Emboaca

Populated places in Ceará
4 min read

A jangada measures about ten feet by four. That is smaller than a parking space. The men of Emboaca push out into the Atlantic on vessels that size - flat, single-sailed, open to the weather, with no cabin and no engine - and return at dusk with lobsters and camurupim. The village of about 500 people sits beside the highway between Trairi and Mundaú on the Ceará coast, a single sand-and-asphalt road with the Atlantic on one side and a church and a few houses on the other. Emboaca is what the coast of northeastern Brazil looked like before the kitesurf resorts arrived - and what much of it still looks like, just off the postcard.

What a Jangada Is

Before sophisticated navigation equipment, before fiberglass hulls, before outboards, a jangada was a simple solution to a specific problem. Northeast Brazil lacked timber heavy enough for proper boat-building, but it had plenty of buoyant balsa and other light woods. Fishermen lashed logs together, stepped a mast, cut a triangular sail from canvas, and had a craft that could cross the shallow shore break without a beach launch, sail upwind on the trade winds, and be dragged up onto the sand at the end of the day without a dock. The design is medieval in its simplicity. It works. The jangadas of Ceará look almost identical to the ones drawn by Dutch artists in the 17th century. The men of Emboaca still fish them.

Courage on Balsa Logs

Older jangadeiros in Emboaca used to sail out 200 kilometers from shore and stay away for a week at a time. No radio. No life jackets. A gourd of water, some farinha, what they could catch. Nowadays the range has dropped - fifty kilometers is the working distance, a day trip, home by evening. The main catches are lobster and camurupim, a large tarpon-like fish prized locally. The old long-range trips produced the village's stock of heroic stories - the fisherman who survived three days on a capsized raft, the father who made it back with his son during a squall. The oral archive in a place like Emboaca is not trivia. It is safety training, told as narrative, passed down because the sea has not become less dangerous.

The Tanker Problem

The worst accidents involved ships the jangadas could not see coming. Oil tankers and cargo ships, running down the Ceará coast toward the ports of Fortaleza and Pecém, generated gigantic bow waves and had no way to spot a wooden raft with no lights in the middle of a dark ocean.
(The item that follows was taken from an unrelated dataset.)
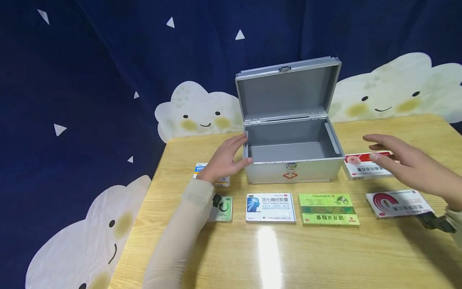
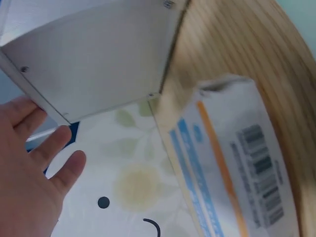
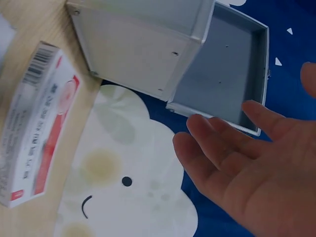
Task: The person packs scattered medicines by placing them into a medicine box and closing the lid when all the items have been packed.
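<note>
A silver first-aid case [image 1: 314,170] with a red cross stands on the table, its lid [image 1: 288,92] raised and its grey inside bare. My left hand [image 1: 225,158] is at the case's left end, fingertips at the upper rim, thumb near the front corner. In the left wrist view its fingers [image 2: 54,143] lie by the edge of the case's side wall [image 2: 98,64]. My right hand [image 1: 404,160] hovers right of the case, fingers spread and holding nothing. Beneath it lies a red-and-white medicine box [image 1: 364,170], also seen in the right wrist view.
In front of the case lie a green box [image 1: 225,210] partly behind my left sleeve, a white-and-blue box [image 1: 270,208], a yellow-green box [image 1: 328,209] and a white box with a red arc [image 1: 398,204]. A blue-and-orange striped box [image 1: 221,181] is under my left hand. A navy curtain [image 1: 202,48] hangs behind.
</note>
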Motion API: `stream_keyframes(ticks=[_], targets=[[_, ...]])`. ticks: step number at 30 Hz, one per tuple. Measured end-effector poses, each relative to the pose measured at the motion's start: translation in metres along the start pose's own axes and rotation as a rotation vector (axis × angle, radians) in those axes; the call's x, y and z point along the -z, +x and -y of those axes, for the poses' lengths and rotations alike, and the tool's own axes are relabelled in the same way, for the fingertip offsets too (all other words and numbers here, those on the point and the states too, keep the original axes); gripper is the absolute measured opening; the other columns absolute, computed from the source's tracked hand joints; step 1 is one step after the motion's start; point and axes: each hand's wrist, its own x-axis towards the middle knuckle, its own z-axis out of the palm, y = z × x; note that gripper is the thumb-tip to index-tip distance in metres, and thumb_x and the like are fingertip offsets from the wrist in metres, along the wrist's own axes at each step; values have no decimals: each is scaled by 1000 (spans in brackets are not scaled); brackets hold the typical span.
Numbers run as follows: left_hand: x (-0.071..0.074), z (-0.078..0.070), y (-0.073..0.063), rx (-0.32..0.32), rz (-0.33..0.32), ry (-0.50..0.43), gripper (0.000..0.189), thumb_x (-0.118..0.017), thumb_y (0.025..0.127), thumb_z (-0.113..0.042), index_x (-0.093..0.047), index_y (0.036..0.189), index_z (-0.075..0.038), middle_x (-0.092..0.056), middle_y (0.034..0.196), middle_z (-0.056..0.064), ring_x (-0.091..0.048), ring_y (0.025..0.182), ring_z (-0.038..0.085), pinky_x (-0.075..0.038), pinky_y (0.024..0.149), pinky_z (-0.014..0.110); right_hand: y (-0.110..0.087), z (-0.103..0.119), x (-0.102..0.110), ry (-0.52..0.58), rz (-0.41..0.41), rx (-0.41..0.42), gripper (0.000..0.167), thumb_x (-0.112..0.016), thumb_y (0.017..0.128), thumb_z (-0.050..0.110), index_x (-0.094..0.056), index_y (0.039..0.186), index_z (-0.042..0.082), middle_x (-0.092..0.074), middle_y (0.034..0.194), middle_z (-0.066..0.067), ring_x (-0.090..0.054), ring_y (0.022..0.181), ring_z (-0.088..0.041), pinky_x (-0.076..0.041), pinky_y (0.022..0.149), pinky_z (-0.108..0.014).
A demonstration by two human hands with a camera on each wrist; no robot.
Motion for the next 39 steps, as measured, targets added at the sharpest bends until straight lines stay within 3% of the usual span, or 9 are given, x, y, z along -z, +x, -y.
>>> stream_keyframes(ticks=[2, 6, 8, 11, 13, 14, 18, 25, 39], targets=[[0, 1, 0, -8, -13, -2, 77, -53, 92, -55, -36, 154, -12, -26, 166, 0, -25, 153, 25, -22, 124, 50, -3, -3, -2, -16, 6, -16, 55, -53, 103, 29, -36, 152, 12, -43, 149, -23, -46, 117, -12, -26, 74, -1], [-3, 4, 0, -13, -41, -17, 76, -55, 91, -55, -39, 152, -12, -29, 165, -1, -28, 152, 24, -23, 124, 50, -9, -11, -6, -29, -3, 4, 53, -55, 102, 27, -41, 149, 9, -45, 146, -22, -39, 110, 13, -26, 75, 1], [-6, 6, -1, -14, -54, -32, 75, -56, 91, -54, -40, 152, -12, -30, 164, -1, -28, 152, 24, -24, 124, 49, -11, -14, -7, -45, 14, 11, 52, -55, 102, 27, -42, 147, 7, -45, 146, -24, -41, 116, 11, -34, 81, -4], [-9, 8, -3, -17, -68, -52, 75, -57, 92, -53, -40, 151, -12, -30, 164, -1, -29, 151, 24, -25, 123, 50, -15, -16, -9, -89, 48, 12, 51, -55, 102, 27, -43, 146, 5, -45, 144, -27, -52, 124, -22, -50, 85, -28], [-10, 7, -3, -17, -71, -54, 74, -57, 91, -53, -41, 151, -12, -30, 164, 0, -29, 151, 24, -25, 123, 51, -16, -17, -9, -117, 68, 0, 52, -54, 102, 28, -42, 145, 3, -44, 144, -29, -51, 115, -47, -50, 81, -42], [-9, 7, -3, -17, -71, -51, 74, -57, 92, -53, -40, 151, -12, -30, 164, -1, -29, 151, 24, -25, 123, 51, -17, -17, -9, -120, 73, -6, 52, -54, 102, 28, -42, 145, 2, -44, 143, -30, -51, 115, -48, -50, 80, -50], [-10, 6, -2, -3, -56, -52, 75, -56, 92, -55, -39, 152, -14, -28, 165, -4, -28, 152, 23, -24, 123, 50, -21, -22, -10, -155, 68, -28, 53, -57, 101, 29, -44, 144, 0, -47, 138, -30, -53, 109, -44, -50, 75, -40], [-12, 9, -5, 3, -68, -89, 74, -55, 92, -54, -36, 154, -18, -25, 166, -6, -27, 152, 22, -24, 123, 49, -25, -29, -12, -171, 114, -68, 55, -57, 101, 32, -42, 143, 0, -45, 138, -33, -50, 114, -51, -46, 85, -68], [-15, 9, -7, 18, -66, -147, 71, -57, 93, -53, -35, 154, -25, -23, 166, -10, -26, 153, 20, -27, 122, 50, -26, -47, -14, -232, 168, -143, 63, -55, 101, 40, -42, 141, -7, -47, 132, -39, -51, 110, -54, -49, 81, -64]])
Several Emboaca fishermen died over the years from collisions with vessels whose captains never knew they had struck anything. Two things have cut the accident rate: fishermen no longer sail as far from shore, and the rafts now carry battery-powered lights. The danger is not gone. In May 2014, three fishermen from a village near Fortaleza were found adrift for three days before reaching land at Guajiru; one of them had died on the boat. That is the modern story as much as the older one.

The Village Itself

Emboaca's infrastructure is a single road running through the middle. Small bars and restaurants line the beach side. The few houses and the church sit on the inland side. There are no buses; if you want to go anywhere, you call a taxi. The vegetation inland is mostly intact - palm trees, banana plants, cashew trees, castanholas, sugar cane, guajiru, mango. Behind the village, the dunes climb steeply and the wind blows hard off the sand. Cows and donkeys wander freely among the rare dune plants. It is a place that has not been discovered by the guidebooks yet, which is probably why it is still what it is - a fishing village that happens to have beautiful water, rather than a beautiful-water resort that happens to have fishermen.

From the Air

Located at 3.21°S, 39.31°W on the Ceará coast in the municipality of Trairi, about 80 km northwest of Fortaleza. Coastal elevation, essentially at sea level. Population approximately 500. Best viewed FL050-FL100 to see the narrow highway hugging the coast, dune fields behind, and the village clustered between them. Nearest airport: Fortaleza Pinto Martins International (SBFZ), roughly 100 km by road to the southeast. Weather: trade winds from the east-southeast dominate, consistent year-round; rainy season January-May; temperatures 25-30°C.